Propagation of Forces in Epithelial Monolayer Is Highly Dependent on Substrate Stiffness
Tutkimustuotos: Konferenssiesitys, posteri tai abstrakti ›
|Tila||Julkaistu - 7 joulukuuta 2019|
|Tapahtuma||ASCB/EMBO 2019 annual meeting - Washington DC, Yhdysvallat|
Kesto: 7 joulukuuta 2019 → 11 joulukuuta 2019
|Conference||ASCB/EMBO 2019 annual meeting|
|Ajanjakso||7/12/19 → 11/12/19|
Our cellular modeling approach uses a so-called boundary-based method, where the cells are represented by closed boundary polygons and the various cellular cytoskeletal components and processes are described by springs between or forces affecting the polygon vertices. The substrate is modeled as a mass-spring model, described by a hexagonal spring network. We mechanically disturbed the system by moving one cell to describe local micromanipulation of the epithelial monolayer. We simulated the micromanipulation for the epithelium-substrate system as well as for only the substrate.
We found that there is a dramatic difference on how the cell deformation spreads in the epithelia and in the substrate depending on the substrate stiffness. When the substrate is softer than the cells, the deformations caused by micromanipulation of a cell propagate across all the cells in the simulated area and the underlying substrate. However, with stiffer substrate, the deformations in both the other cells and substrate are local; only a few nearest neighbor layers deform and there is very little deformation in the substrate itself. We also simulated the deformation of only the substrate without the cells with similar micromanipulation and found that deformations in the soft substrate are local whereas the stiff substrate has more global deformations.

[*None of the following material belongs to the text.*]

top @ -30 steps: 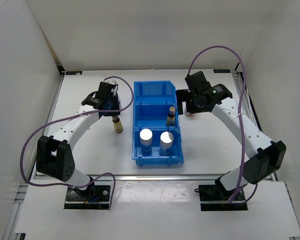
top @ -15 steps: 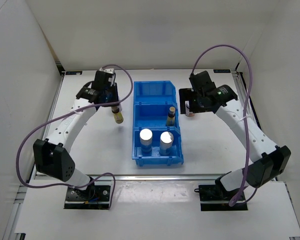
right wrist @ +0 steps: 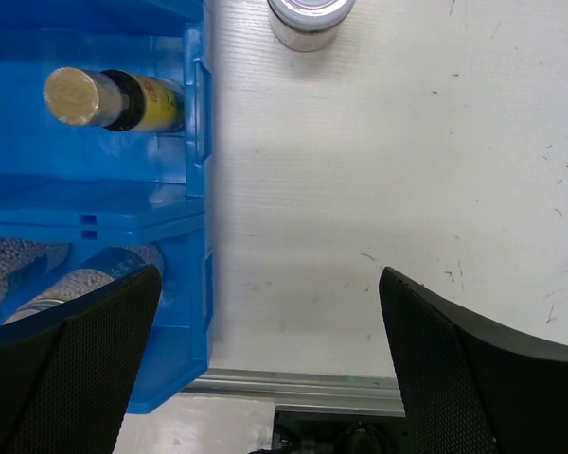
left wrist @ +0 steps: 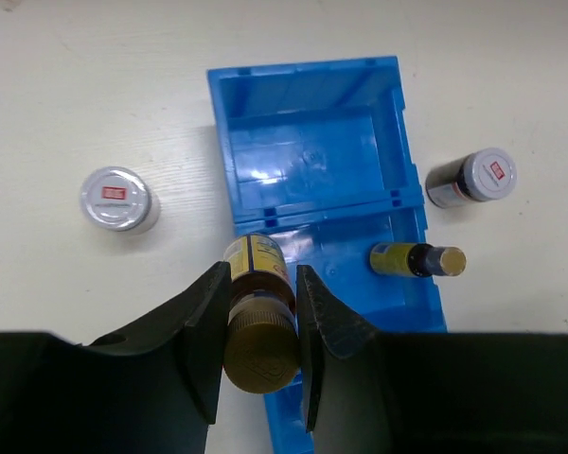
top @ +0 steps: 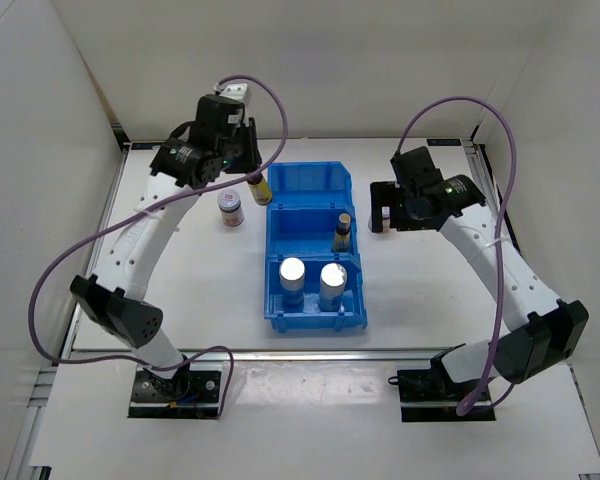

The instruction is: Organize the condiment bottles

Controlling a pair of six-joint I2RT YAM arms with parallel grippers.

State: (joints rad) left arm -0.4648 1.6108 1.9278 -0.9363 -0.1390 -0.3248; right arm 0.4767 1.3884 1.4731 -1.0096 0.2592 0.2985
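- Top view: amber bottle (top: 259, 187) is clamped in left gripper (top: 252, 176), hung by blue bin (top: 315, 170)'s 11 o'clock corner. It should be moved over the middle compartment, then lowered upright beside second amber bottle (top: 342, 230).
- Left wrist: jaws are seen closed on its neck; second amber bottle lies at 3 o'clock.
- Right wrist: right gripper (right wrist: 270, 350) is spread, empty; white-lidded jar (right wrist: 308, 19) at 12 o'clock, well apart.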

Our results indicate that the distance traveled by the mechanical deformations, and thus mechanical forces and signals, is highly dependent on the stiffness of the cell substrate. There is a major change in force propagation behavior as the substrate becomes stiffer than the epithelial monolayer, which may be extremely relevant especially in tumors due to the changes in mechanical properties.